Moving as if in a dream, I approached the librarian and asked for the specific 1987 issue of
Glamour
Mom was in. Hands trembling, I carried the magazine to one of the long shiny tables and sat down, opening it slowly to page 221, the page number I’d long memorized as the one Mom’s picture was on. Then I sat there gazing down at my young mother’s smiling face and at the tiny photographer’s credit beside the picture: Jean-Pierre Renaud.

It was like being present, in a way, at my own conception, or at least at the first twinkle in my father’s eye. My mother’s smile took on a new significance: It was directed at
him.
She looked so happy—happier than I’d ever seen her. She looked
in love.

But what about him? Was he in love with her too? Or was it just an affair? He was significantly older than she was, and he had been married, she said. Maybe I had brothers and sisters—
French
ones! He’d never known about me, but would he even remember
her?

If I hadn’t been having all these thoughts and feelings in such a calm and beautiful place, I might have lost it completely, but as it was I just sat there blinking hard and breathing deeply.

And then someone tapped me on the shoulder.

I’d been so lost in my thoughts that I leaped off my seat as if I’d been given an electric shock and let out a little scream—though even a little scream in that temple of silence caused all the other patrons to turn around and glare at me.

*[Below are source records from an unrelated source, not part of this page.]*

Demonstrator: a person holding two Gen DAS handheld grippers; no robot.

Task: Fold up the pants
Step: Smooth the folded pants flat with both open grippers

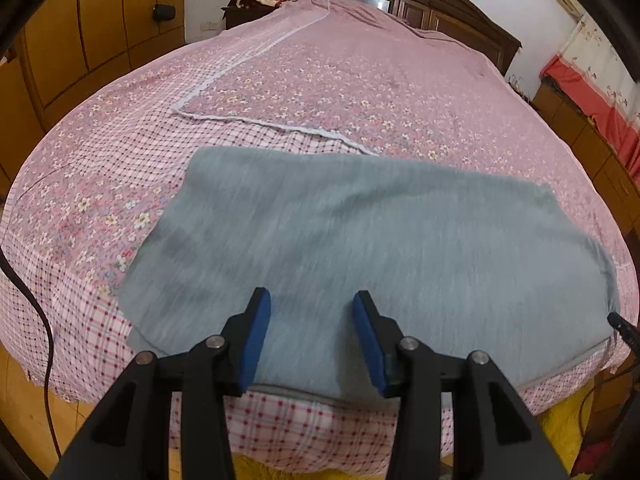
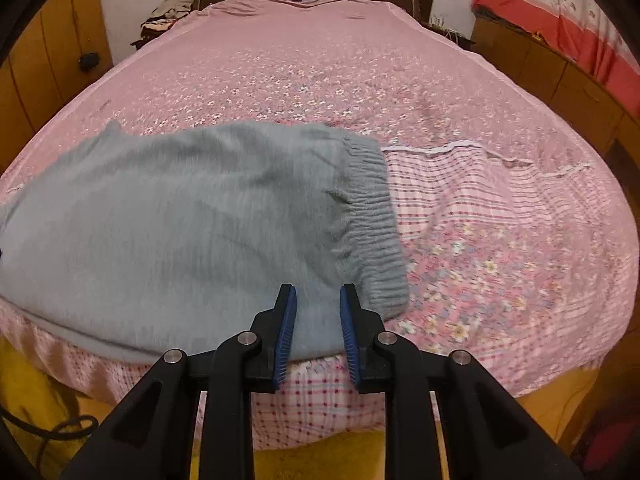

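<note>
Pants (image 1: 360, 240), grey and folded into a broad flat slab, lie across the near edge of the bed (image 1: 100, 184) on its pink floral and checked cover, ribbed waistband (image 2: 372, 216) toward the right end. Left gripper (image 1: 311, 300) hovers over the near hem with its blue pads (image 1: 256, 336) well apart, nothing clamped between them. Right gripper (image 2: 318, 292) sits just inside the waistband corner, jaws narrower but still parted, cloth visible through the gap, no pinch evident.
</note>
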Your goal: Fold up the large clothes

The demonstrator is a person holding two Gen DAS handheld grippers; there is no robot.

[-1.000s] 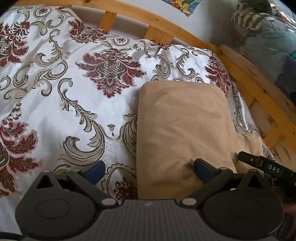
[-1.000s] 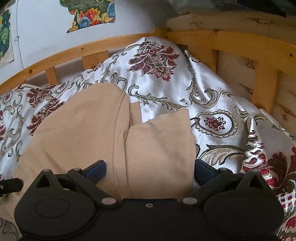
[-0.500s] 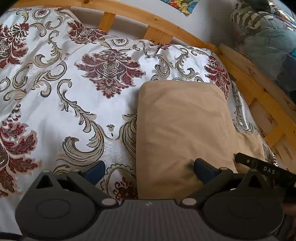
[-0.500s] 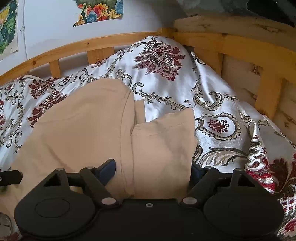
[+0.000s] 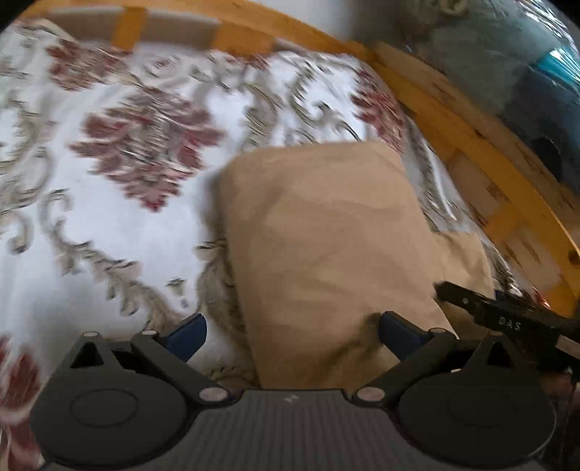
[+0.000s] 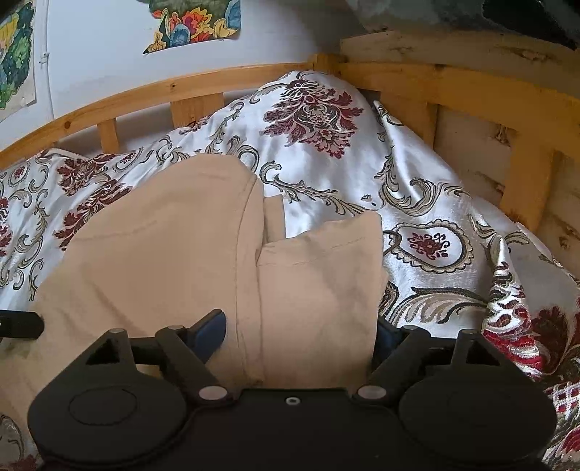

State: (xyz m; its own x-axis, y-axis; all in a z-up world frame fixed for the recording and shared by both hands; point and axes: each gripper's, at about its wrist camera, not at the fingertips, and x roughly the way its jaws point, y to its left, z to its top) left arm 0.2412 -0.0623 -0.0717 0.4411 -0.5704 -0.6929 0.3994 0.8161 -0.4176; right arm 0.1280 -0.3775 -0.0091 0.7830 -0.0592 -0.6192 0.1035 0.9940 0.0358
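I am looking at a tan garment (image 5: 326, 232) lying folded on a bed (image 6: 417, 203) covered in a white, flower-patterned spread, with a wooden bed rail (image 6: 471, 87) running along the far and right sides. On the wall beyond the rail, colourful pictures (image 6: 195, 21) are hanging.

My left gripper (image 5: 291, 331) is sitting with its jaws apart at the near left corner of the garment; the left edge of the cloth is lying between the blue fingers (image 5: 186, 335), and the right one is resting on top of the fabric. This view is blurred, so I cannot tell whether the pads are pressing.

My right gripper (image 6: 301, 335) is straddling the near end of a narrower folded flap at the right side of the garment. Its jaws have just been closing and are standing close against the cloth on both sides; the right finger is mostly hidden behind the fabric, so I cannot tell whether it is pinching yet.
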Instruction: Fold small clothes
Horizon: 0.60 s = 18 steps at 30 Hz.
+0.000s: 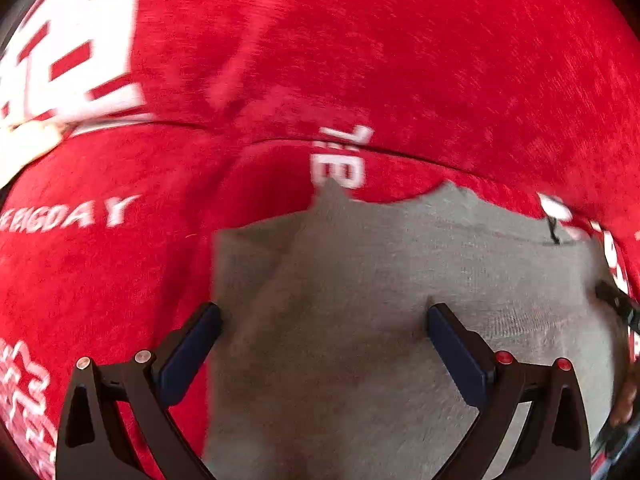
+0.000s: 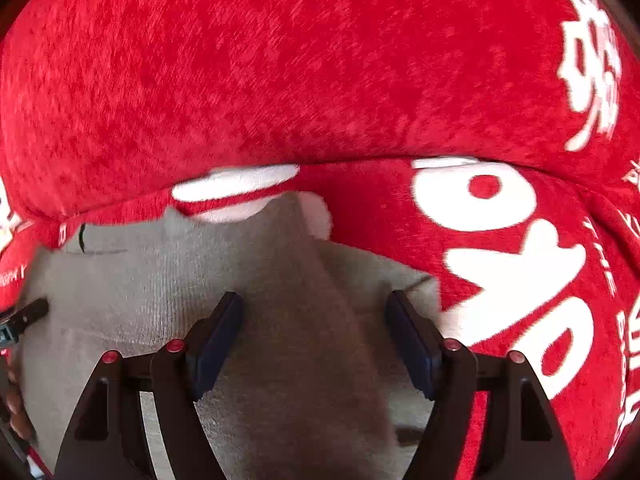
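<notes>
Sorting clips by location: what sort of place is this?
Probably a home, though little shows: a plush red blanket with white lettering as the work surface, and a small grey garment lying on it. No walls or furniture visible.

The garment (image 1: 360,300) fills the lower centre of both wrist views, lying on the plush blanket (image 1: 360,40) (which spreads above and to either side).

Looks like someone's home: all you see is a plush red blanket (image 1: 400,60) with white lettering, spread out like bedding.
</notes>
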Tool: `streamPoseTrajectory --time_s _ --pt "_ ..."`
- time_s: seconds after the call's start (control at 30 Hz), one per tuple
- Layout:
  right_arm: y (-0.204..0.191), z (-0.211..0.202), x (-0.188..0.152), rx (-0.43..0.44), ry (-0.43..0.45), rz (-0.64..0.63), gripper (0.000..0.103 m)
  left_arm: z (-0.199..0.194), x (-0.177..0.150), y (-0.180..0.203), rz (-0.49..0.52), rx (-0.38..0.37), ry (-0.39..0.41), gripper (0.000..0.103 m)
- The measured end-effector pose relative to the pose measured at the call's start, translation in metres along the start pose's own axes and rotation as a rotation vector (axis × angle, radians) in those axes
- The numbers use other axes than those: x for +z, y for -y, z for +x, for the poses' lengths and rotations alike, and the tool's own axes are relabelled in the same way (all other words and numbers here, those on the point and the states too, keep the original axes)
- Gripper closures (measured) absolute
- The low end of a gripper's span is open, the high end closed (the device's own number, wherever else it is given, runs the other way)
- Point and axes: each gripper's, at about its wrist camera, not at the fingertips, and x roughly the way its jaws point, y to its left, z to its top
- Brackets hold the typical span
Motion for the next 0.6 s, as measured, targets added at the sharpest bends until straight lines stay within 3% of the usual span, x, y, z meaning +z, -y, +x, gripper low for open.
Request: streamPoseTrajectory --time_s 0.1,0.17,0.23,0.27,0.33,0.43,0.47,0.53,0.6 --pt "-0.014 -0.034 -0.01 -0.026 0.076 -0.029 0.025 -0.035 -0.008 0.006 0.012 0.002 0.085 0.0" --pt "-0.022 -0.059 -0.025 0.038 0.141 0.008 0.024 -0.057 -0.025 0.02 0.031 -0.015 0.104 0.0" --pt "-0.035 -0.074 -0.042 0.15 0.197 0.046 0.022 -0.066 -0.042 0.037 0.067 -0.079 0.095 0.0" --pt "-0.043 -0.076 -0.05 0.216 0.186 0.049 0.022 -0.067 -0.051 0.046 0.084 -0.092 0.082 0.0" --pt "-0.062 -0.068 -0.058 0.249 0.118 0.026 0.022 -0.06 -0.06 0.055 0.1 -0.066 0.073 0.0" --pt "-0.082 -0.049 -0.075 0.16 0.02 -0.078 0.022 -0.044 -0.074 0.05 0.091 0.026 0.054 0.0" --pt "-0.085 -0.047 -0.082 0.1 0.041 -0.138 0.023 -0.038 -0.078 0.049 0.098 0.038 0.051 0.0" --pt "-0.08 -0.051 -0.09 0.019 0.091 -0.192 0.021 -0.036 -0.082 0.037 0.108 0.012 0.091 0.0" --pt "-0.052 -0.054 -0.088 0.003 0.078 -0.11 0.019 -0.039 -0.084 0.024 0.088 -0.006 0.085 0.0"
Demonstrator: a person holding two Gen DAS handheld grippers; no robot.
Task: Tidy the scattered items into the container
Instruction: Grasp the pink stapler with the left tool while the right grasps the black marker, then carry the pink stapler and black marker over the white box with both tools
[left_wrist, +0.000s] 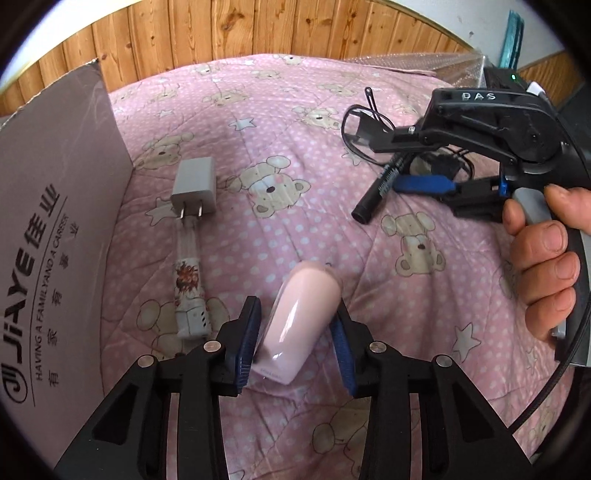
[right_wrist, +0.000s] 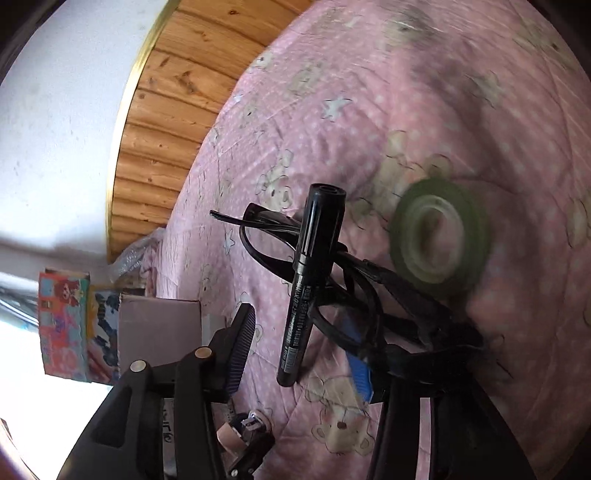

“Oh God, I’m sorry,” said the tapper, a young woman with elaborately waved hair who was dressed the way I’d expected the
Vogue
editors to be dressed—like a fashionista. But despite her high-style clothes and hair, she had a sweet face and seemed horrified that she’d scared me.

“Sssssh,”
someone hissed.

“I’m sorry,” whispered the young woman, hunching down so she was closer to me. “It’s just that…didn’t I see you in
Us Weekly
?”

I frowned, running through the jobs I’d been doing. There was
Vogue,
of course, something for
Glamour, Men’s Fitness,
InStyle,
and ads for lipstick, bathing suits, and fruit punch. They all tended to run together, because the truth was, one shoot was pretty much like the next, none of them nearly as glamorous as they looked when you were on the other side of the photograph, reading the magazine. But I’d done nothing for
Us Weekly
, which as far as I knew was a celebrity gossip magazine and didn’t even hire models.

“I don’t think so,” I whispered back.

“You’re a designer, right?” the young woman said.

I shook my head. “No. You’ve got the wrong person.”

“I’m sure it was you,” she insisted. “I was just reading it. You’re also a model?”

A not very educated guess. “Yes,” I admitted. “But I wasn’t…”

“Amanda. Right?”

This was getting a little creepy. “How did you know that?”

“I told you—you’re in the new
Us Weekly
! Just a minute. I’ll get it.”

She scurried over to where she’d been sitting and came back holding the magazine, thrusting it onto the table in front of me.

There I was, all right, that first night I’d gone out with Tatiana. But Tati wasn’t in the picture, just me. “Hot new supermodel Amanda,” the caption read, “hits Bar 13, here wearing a dress of her own creation. Will this multitalented newcomer end up designing more of these beautiful clothes, modeling them—or both?”

“Oh God,” I said, lurching to my feet. “I’ve got to call Desi.”